10 de abril de 2011

Nobleza de lo inánime

Érase una vez un artesano que desde temprana edad se afanaba en reproducir con sus pinceles las cosas que tenía a su alrededor, esos objetos de la cocina, del comedor, que conocía tan bien. Pintaba las vasijas, los vasos, las botellas. 
Pintaba las liebres, las escopetas de caza, y las petacas de pólvora. 
Pintaba cebollas, cántaros, algún cuchillo, naranjas y vasos de agua. Y hasta pescados y ostras dispuestas en una mesa, a la espera de ser cocinados, y que los gatos de la casa husmeaban con avaricia. 
Este pintor humilde y de lo humilde, este artesano, no podía vivir de sus bodegones reposados y decidió empezar a pintar figuras, pesonas, retratos. Y en las pinturas de género, con niños jugando o aprendiendo, en sus cuadros domésticos, en las íntimas escenas familiares, el artesano logró cuadros sutiles, hermosos, quietos y silentes como bodegones humanos, de una belleza particular y suave. 
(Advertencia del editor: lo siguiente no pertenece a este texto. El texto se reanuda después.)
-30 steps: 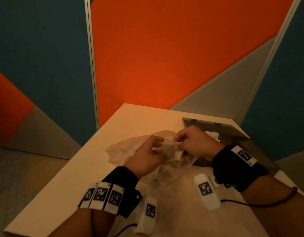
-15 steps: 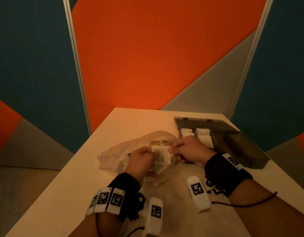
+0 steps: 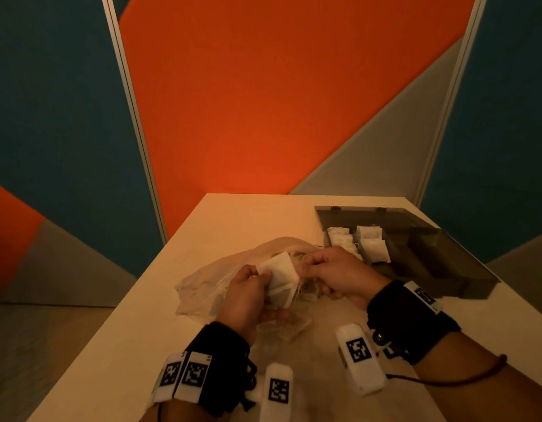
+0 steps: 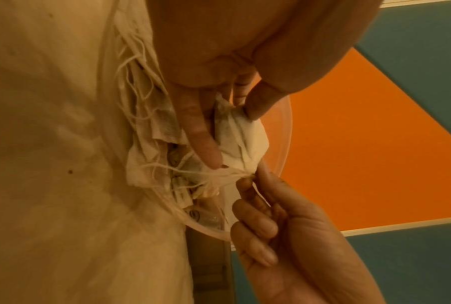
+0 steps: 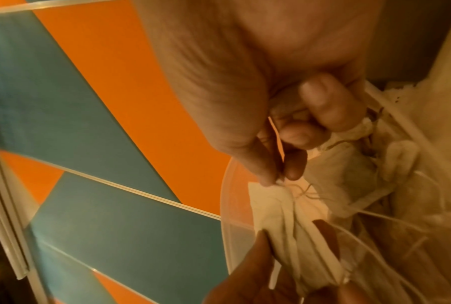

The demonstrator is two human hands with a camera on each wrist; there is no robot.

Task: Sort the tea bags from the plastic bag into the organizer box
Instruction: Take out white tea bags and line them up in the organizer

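Observation:
A white tea bag [image 3: 280, 275] is held just above the crumpled clear plastic bag [image 3: 209, 284] on the table. My left hand [image 3: 260, 274] pinches the tea bag [image 4: 245, 135] between thumb and fingers. My right hand [image 3: 306, 268] pinches the tangle of strings [image 5: 301, 190] at its edge between thumb and forefinger [image 5: 281, 176]. Several more tea bags [image 4: 151, 144] with loose strings lie inside the plastic bag. The dark organizer box [image 3: 440, 269] stands open at the right, with white tea bags [image 3: 371, 245] in its two left compartments.
The pale table [image 3: 233, 217] ends at a near-left edge and at the back against orange, teal and grey wall panels. The box lid [image 3: 364, 216] stands open behind the box. The box's right compartments look dark.
The tea bag has come further up out of the plastic bag between both hands. The view has shifted, so the organizer box and its filled compartments show more fully.

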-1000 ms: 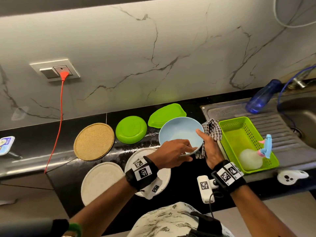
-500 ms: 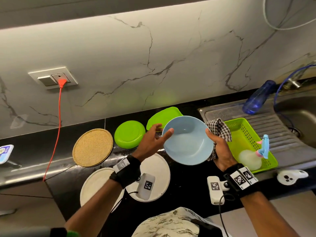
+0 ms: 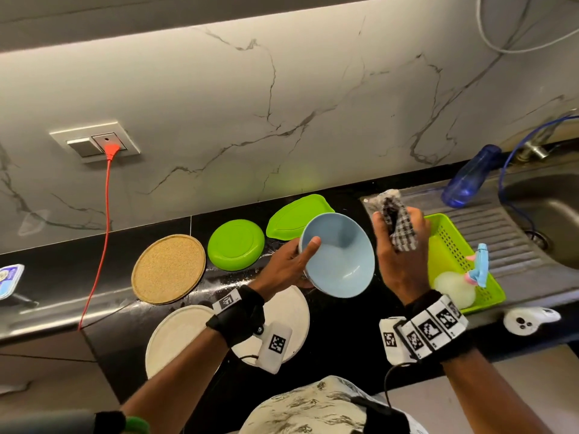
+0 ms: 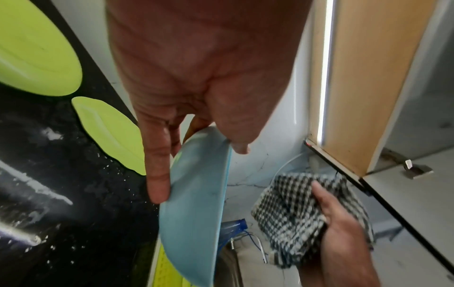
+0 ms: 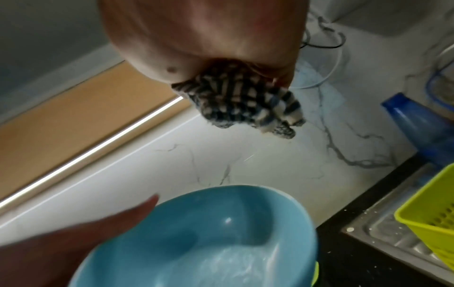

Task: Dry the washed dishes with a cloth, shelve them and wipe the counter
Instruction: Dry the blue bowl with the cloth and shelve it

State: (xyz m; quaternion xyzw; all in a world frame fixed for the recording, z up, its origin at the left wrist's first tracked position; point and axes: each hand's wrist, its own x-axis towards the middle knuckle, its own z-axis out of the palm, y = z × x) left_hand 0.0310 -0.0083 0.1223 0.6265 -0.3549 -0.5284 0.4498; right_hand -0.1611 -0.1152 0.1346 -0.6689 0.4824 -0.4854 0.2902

Ennoblecido y a salvo de preocupaciones monetarias, el pintor volvió a los pequeños objetos inertes con una luz más dorada y hermosa que nunca. Una pincelada suelta y deleída, con la sabiduría acumulada de los años, del artesano que al fin se había convertido en artista.
El artista, que decía no pintar con los colores sino con el sentimiento, era el francés Jean Siméon Chardin, en el Museo del Prado hasta el 29 de mayo.